Following the 1911 Wuchang Uprising Qu rose in revolt, becoming commander of the 2nd Division. In 1912 he was promoted to Major General. He was President of the Baoding Military Academy from 1913 to 1915. He was removed after opposing Yuan Shikai's capitulation to the Twenty-One Demands. Following the death of Yuan Shikai, Qu was given military commands again by the Anhui clique.

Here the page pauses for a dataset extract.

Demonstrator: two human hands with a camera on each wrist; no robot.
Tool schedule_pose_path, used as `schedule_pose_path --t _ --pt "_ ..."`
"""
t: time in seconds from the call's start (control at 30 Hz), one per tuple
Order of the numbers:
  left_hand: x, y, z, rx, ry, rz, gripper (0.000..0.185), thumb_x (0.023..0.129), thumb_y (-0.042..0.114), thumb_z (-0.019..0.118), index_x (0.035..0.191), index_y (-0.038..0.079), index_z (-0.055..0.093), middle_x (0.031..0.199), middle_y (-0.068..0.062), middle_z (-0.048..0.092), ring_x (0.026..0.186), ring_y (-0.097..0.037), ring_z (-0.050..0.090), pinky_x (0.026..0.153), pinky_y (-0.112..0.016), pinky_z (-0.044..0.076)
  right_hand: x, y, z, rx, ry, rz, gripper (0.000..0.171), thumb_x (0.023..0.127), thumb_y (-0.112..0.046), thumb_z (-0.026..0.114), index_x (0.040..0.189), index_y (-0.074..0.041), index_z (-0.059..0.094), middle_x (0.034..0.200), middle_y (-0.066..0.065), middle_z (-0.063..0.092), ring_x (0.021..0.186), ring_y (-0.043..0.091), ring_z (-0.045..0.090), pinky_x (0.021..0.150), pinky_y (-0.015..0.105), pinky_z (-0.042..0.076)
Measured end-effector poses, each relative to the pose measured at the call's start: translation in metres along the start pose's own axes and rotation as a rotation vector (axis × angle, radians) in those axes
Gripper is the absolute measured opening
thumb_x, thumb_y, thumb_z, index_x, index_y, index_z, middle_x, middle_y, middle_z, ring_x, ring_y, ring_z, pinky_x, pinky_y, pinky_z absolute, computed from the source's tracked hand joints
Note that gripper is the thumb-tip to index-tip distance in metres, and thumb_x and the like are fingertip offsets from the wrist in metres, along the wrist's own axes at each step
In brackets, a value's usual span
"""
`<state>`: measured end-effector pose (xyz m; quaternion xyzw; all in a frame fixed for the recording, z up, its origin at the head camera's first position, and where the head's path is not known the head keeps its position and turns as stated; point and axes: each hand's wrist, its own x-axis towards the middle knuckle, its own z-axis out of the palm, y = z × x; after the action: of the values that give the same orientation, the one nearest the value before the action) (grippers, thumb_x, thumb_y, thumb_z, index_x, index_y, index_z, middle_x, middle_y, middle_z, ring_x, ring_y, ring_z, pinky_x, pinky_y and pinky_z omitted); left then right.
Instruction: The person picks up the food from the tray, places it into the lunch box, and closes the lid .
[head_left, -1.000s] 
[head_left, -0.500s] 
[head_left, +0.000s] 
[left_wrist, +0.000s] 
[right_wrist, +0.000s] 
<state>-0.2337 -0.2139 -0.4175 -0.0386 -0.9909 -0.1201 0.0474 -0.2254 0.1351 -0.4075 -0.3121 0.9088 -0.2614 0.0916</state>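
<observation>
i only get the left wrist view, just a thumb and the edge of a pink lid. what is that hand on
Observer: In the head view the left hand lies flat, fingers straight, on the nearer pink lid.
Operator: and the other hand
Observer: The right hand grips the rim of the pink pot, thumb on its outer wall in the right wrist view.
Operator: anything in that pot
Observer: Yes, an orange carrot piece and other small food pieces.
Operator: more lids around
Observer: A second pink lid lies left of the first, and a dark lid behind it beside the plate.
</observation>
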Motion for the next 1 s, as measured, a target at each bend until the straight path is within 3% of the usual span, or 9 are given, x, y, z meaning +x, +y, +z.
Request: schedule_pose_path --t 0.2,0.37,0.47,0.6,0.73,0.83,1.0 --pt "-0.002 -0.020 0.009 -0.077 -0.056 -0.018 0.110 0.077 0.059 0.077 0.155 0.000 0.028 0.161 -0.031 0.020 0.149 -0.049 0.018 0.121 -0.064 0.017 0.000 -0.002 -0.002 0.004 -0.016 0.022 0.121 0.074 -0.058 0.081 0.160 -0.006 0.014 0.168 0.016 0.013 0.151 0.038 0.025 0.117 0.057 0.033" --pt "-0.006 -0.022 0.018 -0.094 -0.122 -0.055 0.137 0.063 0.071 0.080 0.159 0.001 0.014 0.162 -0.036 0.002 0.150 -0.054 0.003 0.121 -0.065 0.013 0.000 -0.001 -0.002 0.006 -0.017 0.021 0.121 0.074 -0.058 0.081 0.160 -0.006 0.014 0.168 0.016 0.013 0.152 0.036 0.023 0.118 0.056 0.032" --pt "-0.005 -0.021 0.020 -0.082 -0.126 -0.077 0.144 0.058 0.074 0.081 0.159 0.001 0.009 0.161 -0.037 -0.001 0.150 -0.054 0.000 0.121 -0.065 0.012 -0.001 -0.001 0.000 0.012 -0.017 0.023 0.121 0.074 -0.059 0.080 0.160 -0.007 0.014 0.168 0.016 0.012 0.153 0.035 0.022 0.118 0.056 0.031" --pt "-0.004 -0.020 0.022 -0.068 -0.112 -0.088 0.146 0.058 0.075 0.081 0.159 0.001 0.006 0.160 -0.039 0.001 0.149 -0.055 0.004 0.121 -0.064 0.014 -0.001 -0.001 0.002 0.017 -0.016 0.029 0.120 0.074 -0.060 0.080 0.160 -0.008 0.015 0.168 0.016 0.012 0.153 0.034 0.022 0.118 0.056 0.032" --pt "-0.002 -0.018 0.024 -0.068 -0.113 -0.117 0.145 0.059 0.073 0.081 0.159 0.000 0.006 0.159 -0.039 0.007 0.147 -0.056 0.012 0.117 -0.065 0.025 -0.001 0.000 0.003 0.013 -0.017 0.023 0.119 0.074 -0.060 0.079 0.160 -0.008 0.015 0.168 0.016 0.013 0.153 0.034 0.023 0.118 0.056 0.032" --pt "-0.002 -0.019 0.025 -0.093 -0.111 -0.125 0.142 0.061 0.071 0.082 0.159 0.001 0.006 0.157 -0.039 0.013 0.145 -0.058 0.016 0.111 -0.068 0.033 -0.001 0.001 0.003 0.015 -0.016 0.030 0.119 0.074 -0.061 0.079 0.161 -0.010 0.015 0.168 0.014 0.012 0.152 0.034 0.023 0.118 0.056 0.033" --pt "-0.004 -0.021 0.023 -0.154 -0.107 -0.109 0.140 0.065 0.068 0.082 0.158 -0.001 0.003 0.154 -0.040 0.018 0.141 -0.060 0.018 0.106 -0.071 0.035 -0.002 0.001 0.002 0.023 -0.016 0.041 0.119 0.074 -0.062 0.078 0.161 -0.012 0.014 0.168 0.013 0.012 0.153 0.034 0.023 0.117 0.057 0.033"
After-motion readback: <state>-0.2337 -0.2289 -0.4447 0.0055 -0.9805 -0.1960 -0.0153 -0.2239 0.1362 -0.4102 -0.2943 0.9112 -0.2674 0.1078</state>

In 1920 he was the Anhui army front-line commander-in-chief in the Zhili–Anhui War. Wu Peifu led the Zhili clique army in a daring maneuver to capture the Anhui army headquarters after first outflanking the enemy, capturing Qu and many of his fellow officers. He was released from captivity in 1922.

Qu Tongfeng was shot in Tianjin in 1929.